Sound propagation is affected by obstructing objects such as buildings and trees, and influenced by the relative location of sound source and receiver, type of intermediate ground and meteorological conditions. Computation of sound propagation requires positional information on source and receiver in relation to ground and obstructing objects. All paths from receiver to source to receiver need to be traced.
Lack of Detail
Accurate numerical techniques employ complex, computationally intensive methods to determine sound level at a certain point. Existing commercial models are based on semi-empirical techniques and fail to capture the complex arrangement of buildings and other objects. They thus use only approximate building and ground-type information, which unfortunately limits accuracy. Furthermore, the collection of high-resolution terrain data is cumbersome; it is currently extracted as approximate profiles from maps or contours, Digit–al Elevation Models (DEM) or through manual, point-by-point spreadsheet feeding along the section, which is laborious, time-consuming and often depends on survey quality. Recent models relieve the collection of terrain data, as they are interfaced with GIS. Once all the objects are provided with height, contours or DEM are generated automatically. Sectional profiles can then be determined and sound predicted. Sound-propagation software such as CadnaA and Lima offer multiple data-entering options such as ArcView, AtlasGIS, MapInfo, ASCII-Poly and DXF. The ability of these sound-modelling software packages to handle DEM is an advantage but poor resolution DEMs often fail to provide necessary detail and limit accuracy. Lidar (Light Detection and Ranging) can fill this gap; it provides comprehensive topographic information.
Lidar and Photos
We have just begun efforts to use Lidar data and aerial photographs over a test site on the IIT Kanpur campus. Ground and above-ground objects will be identified by classifying Lidar data into planar surfaces, clusters of points and ground. Planar surfaces are associated with obstructions such as buildings, and clusters of points with objects like trees. These need to be distinguished because they respond differently as regards sound waves. Their geometric characteristics can be accurately determined. By combining Lidar with aerial photographs, ground may be classified into different sound-propagation categories. This data also provides accurate estimates of the location of source and receiver. By multiple sectioning of terrain between source and receiver various sound tracks can then be identified. Thereafter, sound level at any point can be predicted using existing sound-propagation software. A sound propagation experiment is planned to validate the outcomes and corroborate the hypothesis that model performance will improve with higher resolution data. This experiment will include an omni-directional source.

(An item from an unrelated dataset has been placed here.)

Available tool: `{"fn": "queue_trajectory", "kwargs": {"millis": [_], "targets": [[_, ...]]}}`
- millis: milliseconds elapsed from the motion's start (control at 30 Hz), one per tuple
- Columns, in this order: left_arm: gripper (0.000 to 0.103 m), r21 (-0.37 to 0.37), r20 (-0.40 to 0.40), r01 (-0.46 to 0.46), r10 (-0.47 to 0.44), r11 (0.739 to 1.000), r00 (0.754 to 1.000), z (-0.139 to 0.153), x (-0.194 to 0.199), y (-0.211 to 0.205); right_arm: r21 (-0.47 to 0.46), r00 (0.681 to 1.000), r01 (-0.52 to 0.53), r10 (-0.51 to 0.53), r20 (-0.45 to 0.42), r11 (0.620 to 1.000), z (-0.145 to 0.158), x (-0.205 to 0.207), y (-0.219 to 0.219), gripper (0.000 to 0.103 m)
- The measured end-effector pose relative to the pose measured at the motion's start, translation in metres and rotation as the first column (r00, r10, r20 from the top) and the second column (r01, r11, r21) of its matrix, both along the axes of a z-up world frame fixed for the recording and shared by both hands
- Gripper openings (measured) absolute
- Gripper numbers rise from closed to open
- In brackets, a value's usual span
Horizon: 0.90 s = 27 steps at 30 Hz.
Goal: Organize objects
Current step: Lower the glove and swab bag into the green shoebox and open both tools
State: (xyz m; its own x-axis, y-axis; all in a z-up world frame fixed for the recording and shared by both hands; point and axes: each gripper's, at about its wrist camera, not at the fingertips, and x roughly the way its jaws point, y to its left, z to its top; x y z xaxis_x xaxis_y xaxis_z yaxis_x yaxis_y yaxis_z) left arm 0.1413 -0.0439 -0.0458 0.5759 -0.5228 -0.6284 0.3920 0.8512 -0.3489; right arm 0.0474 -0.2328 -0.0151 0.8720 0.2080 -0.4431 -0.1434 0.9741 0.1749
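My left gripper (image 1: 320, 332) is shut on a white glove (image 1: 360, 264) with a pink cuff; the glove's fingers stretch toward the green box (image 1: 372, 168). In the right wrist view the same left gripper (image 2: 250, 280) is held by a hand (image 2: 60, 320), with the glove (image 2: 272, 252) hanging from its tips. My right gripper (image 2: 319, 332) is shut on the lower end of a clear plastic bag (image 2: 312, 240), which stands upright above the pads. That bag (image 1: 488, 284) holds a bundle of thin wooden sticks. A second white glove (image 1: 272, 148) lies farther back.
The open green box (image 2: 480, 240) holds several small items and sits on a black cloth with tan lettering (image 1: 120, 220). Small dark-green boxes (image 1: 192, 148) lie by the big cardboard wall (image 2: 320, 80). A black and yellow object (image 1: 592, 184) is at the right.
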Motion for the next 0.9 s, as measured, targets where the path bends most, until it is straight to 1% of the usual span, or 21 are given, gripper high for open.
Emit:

High-resolution data may be used to test semi-empirical models for weaknesses. Similarly, various approaches for extracting information from Lidar data will be studied to find the best technique for incorporating terrain data. A GIS-based system can then be developed which will take Lidar data, aerial photographs, positional information for sound source and receiver, and meteoro–logical parameters to accurately compute sound level at any position. This can be used for noise mapping, soundscape application and sound-barrier design. It may also be extended to 3D realisation of sound.
Receivers will be positioned at differ-ent elevations to account for sound-level variations along elevation. Two locations (l1and l2) will be selected such that different terrain complex-ities and ground-type variations will be present between source and receiver. Different octave-band central frequencies will be used for the experiment, while the sound source will buzz in continuous mode and its intensity will be sufficiently high to reach the receiver and overcome background noise levels. Controlled experiment will be carried out under near-neutral meteorological conditions.